What is Methanol | Methanol (1)
The ancient Egyptians used a mixture containing methanol to mummify, they obtained it from pyrolysis of wood. However, pure methanol was first isolated by Robert Boyle in 1661, whom the researcher named the Spirit of box. Because he used boxwood in its preparation and then it became known as Piroxilic Spirit.
In 1834, the French chemists Jean-Baptiste and Eugene Peligot identified its constituent elements. They also introduced the word methylene into organic chemistry, meaning methu meaning wine and hyle meaning wood, then in 1840 The term methyl was derived from it and was used to describe Methyl Alcohol. The name was abbreviated to Methanol in 1892 by the International Conference on the Naming of Chemicals.
In 1923, the German scientist Mattias Pierr, who worked for BASF, came up with a plan to produce methanol from synthetic gas, which contains a mixture of carbon and hydrogen oxides from coal and is also used to synthesize ammonia. In this process, zinc-cream catalyst was used and in harsh process conditions, methanol was produced at high temperature and pressure. Modern production of methanol is now possible with catalysts that can take advantage of lower temperature conditions.
Methanol is a clear white liquid like water that has a mild odor at normal temperatures. Since its discovery in the late seventeenth century, its consumption has been growing so much that now with an annual production of 12 million metric tons, it is ranked 21st among industrial chemical products.
For many years, formaldehyde, the main consumer of methanol, was produced with the consumption of almost half of methanol, but in the future it will be reduced in importance because of new uses such as acetic acid and MTBE (which is used to improve the octane number of gasoline). It is increasing. On the other hand, the use of methanol as a fuel in special circumstances will be significant.

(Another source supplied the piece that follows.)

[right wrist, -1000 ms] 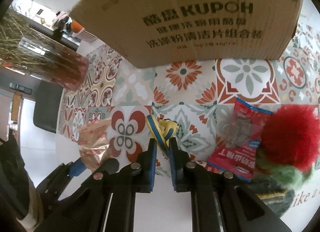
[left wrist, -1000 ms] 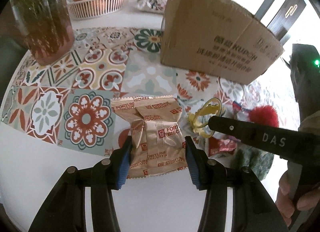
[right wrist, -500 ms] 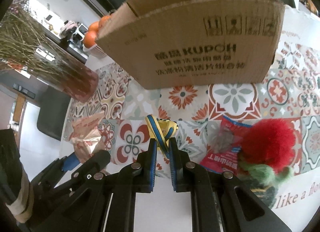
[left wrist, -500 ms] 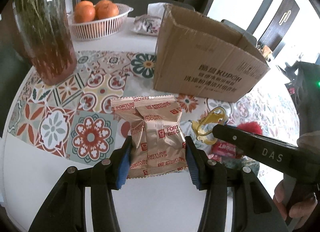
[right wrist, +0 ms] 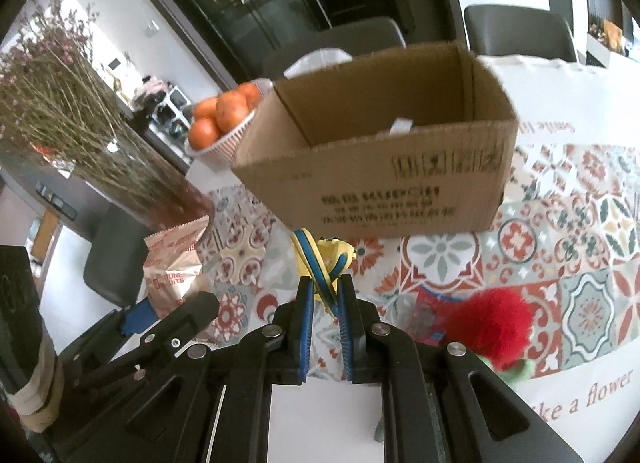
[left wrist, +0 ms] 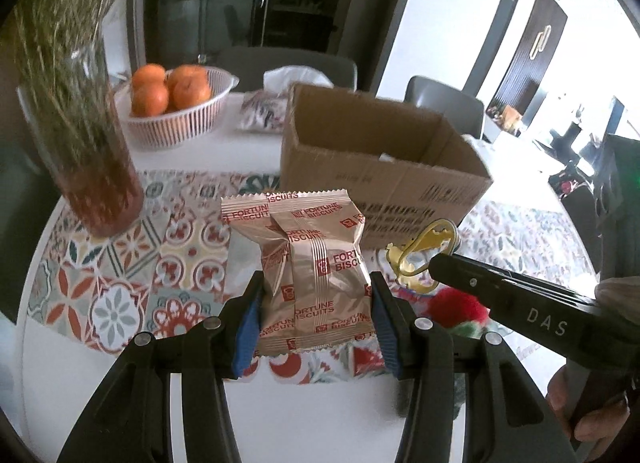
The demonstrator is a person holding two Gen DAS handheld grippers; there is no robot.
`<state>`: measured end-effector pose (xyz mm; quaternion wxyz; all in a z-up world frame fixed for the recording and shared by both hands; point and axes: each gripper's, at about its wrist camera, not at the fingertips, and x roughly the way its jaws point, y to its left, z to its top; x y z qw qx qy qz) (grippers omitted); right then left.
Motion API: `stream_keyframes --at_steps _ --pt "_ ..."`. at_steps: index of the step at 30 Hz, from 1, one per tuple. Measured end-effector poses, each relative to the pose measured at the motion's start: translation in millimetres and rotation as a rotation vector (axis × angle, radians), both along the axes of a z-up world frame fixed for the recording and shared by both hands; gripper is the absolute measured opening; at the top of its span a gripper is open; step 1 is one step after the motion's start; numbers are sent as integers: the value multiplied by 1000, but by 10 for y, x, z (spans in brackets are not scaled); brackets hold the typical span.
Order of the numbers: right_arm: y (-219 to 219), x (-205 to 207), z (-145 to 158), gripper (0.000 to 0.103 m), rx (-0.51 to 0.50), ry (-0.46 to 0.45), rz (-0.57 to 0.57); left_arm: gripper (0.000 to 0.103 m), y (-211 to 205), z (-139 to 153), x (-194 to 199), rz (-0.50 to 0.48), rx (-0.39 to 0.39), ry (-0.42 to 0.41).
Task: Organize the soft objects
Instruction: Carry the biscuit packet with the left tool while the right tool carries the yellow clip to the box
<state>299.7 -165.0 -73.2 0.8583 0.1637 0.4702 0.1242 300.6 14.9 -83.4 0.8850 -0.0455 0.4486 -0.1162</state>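
Note:
My left gripper (left wrist: 316,295) is shut on a tan Fortune Biscuits packet (left wrist: 312,267), held in the air above the patterned tablecloth (left wrist: 120,263). My right gripper (right wrist: 323,289) is shut on a small yellow and blue soft toy (right wrist: 320,263), also lifted; the same toy (left wrist: 420,259) shows at the tip of the right gripper in the left wrist view. An open cardboard box (right wrist: 384,167) stands beyond both, its inside partly visible with a white scrap in it. The packet (right wrist: 174,259) and the left gripper appear at the lower left of the right wrist view.
A red and green fluffy toy (right wrist: 496,323) and a red snack bag (right wrist: 428,311) lie on the cloth (right wrist: 580,263) to the right. A glass vase of dried stems (left wrist: 84,135) stands at the left. A white basket of oranges (left wrist: 176,115) sits behind it.
Both grippers have risen with their loads and tilted up. The box now appears lower in view, its open top and inside showing, and more of the room beyond has come into sight.

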Motion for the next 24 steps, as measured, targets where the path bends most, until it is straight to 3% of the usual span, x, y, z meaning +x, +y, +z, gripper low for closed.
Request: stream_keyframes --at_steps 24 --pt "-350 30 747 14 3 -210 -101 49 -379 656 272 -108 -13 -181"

Industrial process of methanol production
The first and oldest major method of methanol production was destructive wood distillation, which was practically practiced from the mid-nineteenth to the early twentieth century and is no longer practiced in the United States. This production method was abandoned in the 1920s with the development of the process of synthesizing methanol from hydrogen and carbon oxides. Methanol was also produced as a non-catalytic oxidation product of hydrocarbons. This process has been abandoned since 1973.
Methanol can also be obtained as a by-product of the Fisher-Tropsch process. The modern production of methanol on an industrial scale is based exclusively on its synthesis from a high-pressure mixture of hydrogen, carbon dioxide and carbon monoxide in the presence of a heterogeneous metal catalyst.
Modern industrial-scale methanol production today is exclusively from a high-pressure mixture of hydrogen gases and carbon oxides on a metal catalyst. The pressure of the synthesized gas depends on the activity of the catalyst used. Today, four types of processes are mainly used in the world to produce methanol, and Figure (1) shows how the use of these processes is distributed.